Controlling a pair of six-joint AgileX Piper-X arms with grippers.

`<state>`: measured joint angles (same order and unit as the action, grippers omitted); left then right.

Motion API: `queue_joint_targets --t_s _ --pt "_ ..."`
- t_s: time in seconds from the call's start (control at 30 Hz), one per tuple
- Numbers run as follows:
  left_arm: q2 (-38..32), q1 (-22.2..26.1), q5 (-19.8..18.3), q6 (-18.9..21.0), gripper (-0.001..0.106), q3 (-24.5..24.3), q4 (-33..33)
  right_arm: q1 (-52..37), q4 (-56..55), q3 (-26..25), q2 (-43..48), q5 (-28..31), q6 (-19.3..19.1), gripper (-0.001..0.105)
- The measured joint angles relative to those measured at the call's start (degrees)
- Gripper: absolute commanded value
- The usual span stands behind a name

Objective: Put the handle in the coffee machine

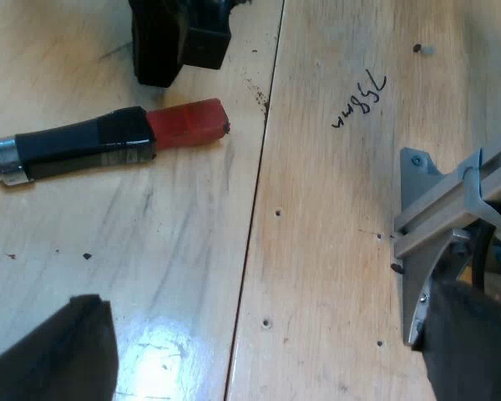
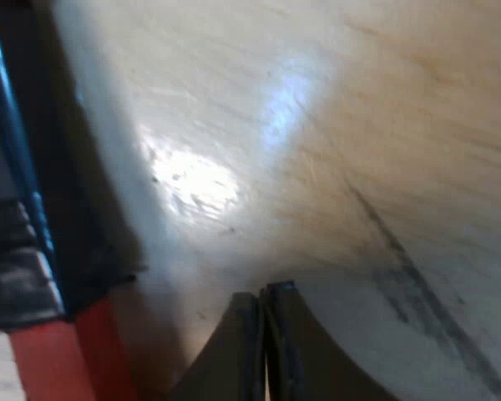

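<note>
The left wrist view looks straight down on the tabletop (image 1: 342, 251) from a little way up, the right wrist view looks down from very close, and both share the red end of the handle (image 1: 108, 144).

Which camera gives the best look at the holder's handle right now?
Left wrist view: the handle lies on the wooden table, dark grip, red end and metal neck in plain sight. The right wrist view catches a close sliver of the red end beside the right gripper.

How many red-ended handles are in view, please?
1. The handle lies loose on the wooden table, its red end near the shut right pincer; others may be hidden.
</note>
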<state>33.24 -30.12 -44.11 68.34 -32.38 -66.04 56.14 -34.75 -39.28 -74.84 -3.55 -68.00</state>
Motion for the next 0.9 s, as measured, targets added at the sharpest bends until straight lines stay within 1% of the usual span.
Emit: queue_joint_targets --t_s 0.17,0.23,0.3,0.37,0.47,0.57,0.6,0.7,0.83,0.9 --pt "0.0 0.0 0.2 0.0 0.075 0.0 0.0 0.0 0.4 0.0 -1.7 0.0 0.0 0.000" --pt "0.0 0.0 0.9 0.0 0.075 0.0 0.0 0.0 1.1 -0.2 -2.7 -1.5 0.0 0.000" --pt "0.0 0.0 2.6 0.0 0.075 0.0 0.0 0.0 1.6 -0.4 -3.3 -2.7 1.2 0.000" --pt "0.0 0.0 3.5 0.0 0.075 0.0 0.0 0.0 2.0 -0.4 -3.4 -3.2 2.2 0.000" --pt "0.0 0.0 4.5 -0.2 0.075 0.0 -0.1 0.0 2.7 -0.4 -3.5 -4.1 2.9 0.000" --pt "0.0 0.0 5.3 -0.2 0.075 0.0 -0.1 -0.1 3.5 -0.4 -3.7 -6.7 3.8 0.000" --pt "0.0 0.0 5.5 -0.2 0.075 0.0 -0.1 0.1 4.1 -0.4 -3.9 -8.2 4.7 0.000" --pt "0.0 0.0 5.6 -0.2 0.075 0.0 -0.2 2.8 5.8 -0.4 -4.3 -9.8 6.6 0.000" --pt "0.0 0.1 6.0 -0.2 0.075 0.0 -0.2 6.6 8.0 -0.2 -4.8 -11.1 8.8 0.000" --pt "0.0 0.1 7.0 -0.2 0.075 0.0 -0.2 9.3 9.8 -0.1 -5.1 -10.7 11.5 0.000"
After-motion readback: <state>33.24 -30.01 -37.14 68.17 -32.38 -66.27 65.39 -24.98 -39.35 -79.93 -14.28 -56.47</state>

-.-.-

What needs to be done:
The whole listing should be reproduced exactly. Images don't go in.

Written answer:
Controlling a pair of six-joint AgileX Piper-X arms with grippers.

`<state>`: measured joint angles (same order and unit as the action, grippers omitted); left then right.

Motion API: `queue_joint_targets --t_s _ --pt "_ ..."`
- t_s: time in seconds from the call's start (control at 30 Hz), one per tuple
- Numbers run as follows:
  left_arm: q2 (-38..32), q1 (-22.2..26.1), q5 (-19.8..18.3), q6 (-18.9..21.0), gripper (-0.001..0.106), q3 (-24.5..24.3), q4 (-33..33)
  right_arm: q1 (-52..37), q4 (-56..55), q3 (-26..25), q2 (-43..48), q5 (-28..31), q6 (-19.3..19.1), gripper (-0.001..0.105)
- The measured joint angles relative to those measured at the call's start (degrees)
- Gripper: absolute commanded value
- The usual span stands behind a name

Objective: Put the handle in the coffee machine


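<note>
The left wrist view looks straight down on the tabletop (image 1: 342, 251) from a little way up, the right wrist view looks down from very close, and both share the red end of the handle (image 1: 108, 144).

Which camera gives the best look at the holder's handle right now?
Left wrist view: the handle lies on the wooden table, dark grip, red end and metal neck in plain sight. The right wrist view catches a close sliver of the red end beside the right gripper.

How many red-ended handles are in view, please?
1. The handle lies loose on the wooden table, its red end near the shut right pincer; others may be hidden.
</note>
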<state>33.24 -30.12 -44.11 68.34 -32.38 -66.04 56.14 -34.75 -39.28 -74.84 -3.55 -68.00</state>
Motion for the next 0.9 s, as measured, targets added at the sharpest bends until straight lines stay within 1% of the usual span.
Emit: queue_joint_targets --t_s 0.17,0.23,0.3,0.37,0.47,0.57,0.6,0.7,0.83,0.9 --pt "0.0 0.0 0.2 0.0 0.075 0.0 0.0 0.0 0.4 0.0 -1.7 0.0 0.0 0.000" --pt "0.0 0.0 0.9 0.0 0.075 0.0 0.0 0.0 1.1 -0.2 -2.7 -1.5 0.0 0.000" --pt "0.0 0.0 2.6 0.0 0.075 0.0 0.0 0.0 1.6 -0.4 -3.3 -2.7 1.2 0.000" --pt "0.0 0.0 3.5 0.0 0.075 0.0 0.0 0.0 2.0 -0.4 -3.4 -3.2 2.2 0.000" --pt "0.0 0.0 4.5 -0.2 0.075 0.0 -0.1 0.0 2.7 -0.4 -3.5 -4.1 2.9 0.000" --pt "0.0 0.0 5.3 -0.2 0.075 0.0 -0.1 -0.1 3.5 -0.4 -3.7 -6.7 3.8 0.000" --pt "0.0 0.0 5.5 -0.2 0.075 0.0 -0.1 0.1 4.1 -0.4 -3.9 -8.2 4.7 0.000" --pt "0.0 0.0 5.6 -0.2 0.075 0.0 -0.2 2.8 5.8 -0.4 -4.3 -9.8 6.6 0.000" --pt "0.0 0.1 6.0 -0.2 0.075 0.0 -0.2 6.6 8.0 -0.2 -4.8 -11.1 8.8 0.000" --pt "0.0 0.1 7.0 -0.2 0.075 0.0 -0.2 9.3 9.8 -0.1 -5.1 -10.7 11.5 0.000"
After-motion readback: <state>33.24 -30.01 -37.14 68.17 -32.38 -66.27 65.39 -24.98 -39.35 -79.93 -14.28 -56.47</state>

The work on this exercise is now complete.